EXERCISE REQUIREMENTS: The response must contain every line from the records below that has "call".

------ ENTRIES SHOWN ------

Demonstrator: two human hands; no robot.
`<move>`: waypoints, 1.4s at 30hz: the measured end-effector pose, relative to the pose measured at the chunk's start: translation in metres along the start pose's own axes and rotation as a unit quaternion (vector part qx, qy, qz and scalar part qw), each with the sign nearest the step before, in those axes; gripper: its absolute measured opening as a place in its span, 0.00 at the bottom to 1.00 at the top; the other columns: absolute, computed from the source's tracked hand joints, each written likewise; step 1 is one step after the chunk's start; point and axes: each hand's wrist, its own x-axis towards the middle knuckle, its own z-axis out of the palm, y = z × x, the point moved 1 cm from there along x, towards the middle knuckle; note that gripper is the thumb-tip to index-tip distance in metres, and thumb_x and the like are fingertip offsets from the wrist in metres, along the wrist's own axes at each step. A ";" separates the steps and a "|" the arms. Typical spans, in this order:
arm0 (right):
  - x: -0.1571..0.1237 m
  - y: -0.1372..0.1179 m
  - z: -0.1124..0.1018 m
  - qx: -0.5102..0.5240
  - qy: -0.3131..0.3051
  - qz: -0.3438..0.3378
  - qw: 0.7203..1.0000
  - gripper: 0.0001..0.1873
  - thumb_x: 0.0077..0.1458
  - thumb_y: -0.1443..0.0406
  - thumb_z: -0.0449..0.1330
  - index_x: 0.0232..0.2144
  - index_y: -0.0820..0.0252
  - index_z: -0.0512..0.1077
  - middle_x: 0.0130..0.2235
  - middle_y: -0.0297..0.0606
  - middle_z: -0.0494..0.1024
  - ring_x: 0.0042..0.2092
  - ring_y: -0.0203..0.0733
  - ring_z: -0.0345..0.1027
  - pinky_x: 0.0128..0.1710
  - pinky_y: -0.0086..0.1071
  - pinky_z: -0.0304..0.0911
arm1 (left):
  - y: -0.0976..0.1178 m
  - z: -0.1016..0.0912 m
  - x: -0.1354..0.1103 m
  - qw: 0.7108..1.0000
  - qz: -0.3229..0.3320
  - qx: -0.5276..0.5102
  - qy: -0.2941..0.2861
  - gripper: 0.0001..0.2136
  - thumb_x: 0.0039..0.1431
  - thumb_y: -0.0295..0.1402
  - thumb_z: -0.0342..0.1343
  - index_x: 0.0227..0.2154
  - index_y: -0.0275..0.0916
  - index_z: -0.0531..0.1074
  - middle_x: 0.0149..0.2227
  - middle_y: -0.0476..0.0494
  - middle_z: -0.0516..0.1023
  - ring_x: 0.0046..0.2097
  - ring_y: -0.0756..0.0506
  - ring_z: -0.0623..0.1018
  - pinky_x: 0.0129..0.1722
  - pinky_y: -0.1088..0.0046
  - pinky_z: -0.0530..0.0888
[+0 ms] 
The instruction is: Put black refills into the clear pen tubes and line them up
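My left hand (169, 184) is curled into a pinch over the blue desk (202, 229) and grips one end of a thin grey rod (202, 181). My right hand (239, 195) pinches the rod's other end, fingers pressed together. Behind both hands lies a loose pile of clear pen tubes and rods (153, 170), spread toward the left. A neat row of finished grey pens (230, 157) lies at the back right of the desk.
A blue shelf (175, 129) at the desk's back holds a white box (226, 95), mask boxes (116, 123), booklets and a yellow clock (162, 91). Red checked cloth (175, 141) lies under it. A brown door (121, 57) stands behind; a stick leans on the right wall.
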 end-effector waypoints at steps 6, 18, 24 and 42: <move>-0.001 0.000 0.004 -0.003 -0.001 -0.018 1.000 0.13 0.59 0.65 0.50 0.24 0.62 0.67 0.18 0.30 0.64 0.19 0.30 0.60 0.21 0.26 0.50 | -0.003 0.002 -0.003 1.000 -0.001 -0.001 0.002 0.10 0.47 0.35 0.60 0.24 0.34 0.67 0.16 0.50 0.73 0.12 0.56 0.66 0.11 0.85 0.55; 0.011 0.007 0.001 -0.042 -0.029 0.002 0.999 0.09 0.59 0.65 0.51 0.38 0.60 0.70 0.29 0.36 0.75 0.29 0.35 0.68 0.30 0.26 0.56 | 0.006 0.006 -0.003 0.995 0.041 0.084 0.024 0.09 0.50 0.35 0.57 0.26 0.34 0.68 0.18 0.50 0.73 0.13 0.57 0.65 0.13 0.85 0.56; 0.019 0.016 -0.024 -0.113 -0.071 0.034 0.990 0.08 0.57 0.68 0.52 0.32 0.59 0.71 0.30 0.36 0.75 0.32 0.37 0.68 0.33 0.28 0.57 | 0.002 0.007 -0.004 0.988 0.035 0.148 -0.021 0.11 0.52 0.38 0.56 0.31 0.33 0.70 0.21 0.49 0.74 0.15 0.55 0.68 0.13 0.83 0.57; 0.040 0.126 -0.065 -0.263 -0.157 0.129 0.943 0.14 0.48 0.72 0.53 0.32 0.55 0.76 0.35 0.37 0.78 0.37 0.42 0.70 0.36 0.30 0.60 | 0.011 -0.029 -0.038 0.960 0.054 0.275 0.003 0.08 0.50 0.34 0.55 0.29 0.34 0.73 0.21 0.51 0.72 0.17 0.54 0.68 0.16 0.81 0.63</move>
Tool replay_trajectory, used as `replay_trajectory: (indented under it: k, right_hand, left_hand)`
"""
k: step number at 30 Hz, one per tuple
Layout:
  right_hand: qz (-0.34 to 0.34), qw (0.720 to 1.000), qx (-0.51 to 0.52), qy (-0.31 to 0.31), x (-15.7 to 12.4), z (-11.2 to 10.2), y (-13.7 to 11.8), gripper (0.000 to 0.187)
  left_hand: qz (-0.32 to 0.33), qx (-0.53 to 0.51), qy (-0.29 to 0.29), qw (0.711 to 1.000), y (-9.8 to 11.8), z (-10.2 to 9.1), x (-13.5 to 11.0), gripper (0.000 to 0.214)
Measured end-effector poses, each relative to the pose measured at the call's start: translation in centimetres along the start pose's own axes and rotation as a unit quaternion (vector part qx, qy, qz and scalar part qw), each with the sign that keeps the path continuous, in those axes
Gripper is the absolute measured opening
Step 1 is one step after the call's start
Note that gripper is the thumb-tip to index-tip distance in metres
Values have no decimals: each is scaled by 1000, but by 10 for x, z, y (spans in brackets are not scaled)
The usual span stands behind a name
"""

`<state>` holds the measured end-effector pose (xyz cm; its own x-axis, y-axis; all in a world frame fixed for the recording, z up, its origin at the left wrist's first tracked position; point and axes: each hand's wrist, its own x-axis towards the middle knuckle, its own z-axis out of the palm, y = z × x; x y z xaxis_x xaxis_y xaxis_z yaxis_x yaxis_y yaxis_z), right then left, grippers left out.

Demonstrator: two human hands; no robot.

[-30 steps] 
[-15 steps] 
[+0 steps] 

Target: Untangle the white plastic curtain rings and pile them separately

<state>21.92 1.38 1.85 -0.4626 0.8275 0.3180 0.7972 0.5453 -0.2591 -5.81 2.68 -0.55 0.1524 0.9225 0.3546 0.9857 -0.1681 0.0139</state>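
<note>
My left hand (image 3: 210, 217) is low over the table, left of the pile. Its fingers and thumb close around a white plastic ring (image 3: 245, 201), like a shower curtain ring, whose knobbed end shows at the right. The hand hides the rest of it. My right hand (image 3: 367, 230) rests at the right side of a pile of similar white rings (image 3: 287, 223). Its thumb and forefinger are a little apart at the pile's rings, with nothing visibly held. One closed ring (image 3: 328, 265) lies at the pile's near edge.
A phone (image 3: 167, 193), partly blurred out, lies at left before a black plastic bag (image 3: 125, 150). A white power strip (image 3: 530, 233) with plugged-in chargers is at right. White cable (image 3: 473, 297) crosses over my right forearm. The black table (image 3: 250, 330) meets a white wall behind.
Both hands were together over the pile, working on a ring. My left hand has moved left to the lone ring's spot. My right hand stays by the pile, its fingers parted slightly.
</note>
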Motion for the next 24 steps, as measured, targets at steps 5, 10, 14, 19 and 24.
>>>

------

TASK OUTPUT:
Measured end-effector poses, each relative to the pose measured at the call's start: translation in centimetres along the start pose's own axes and rotation as a unit quaternion (vector part qx, qy, qz and scalar part qw), each with the sign that keeps the path continuous, in those axes
Step 1 is one step after the call's start

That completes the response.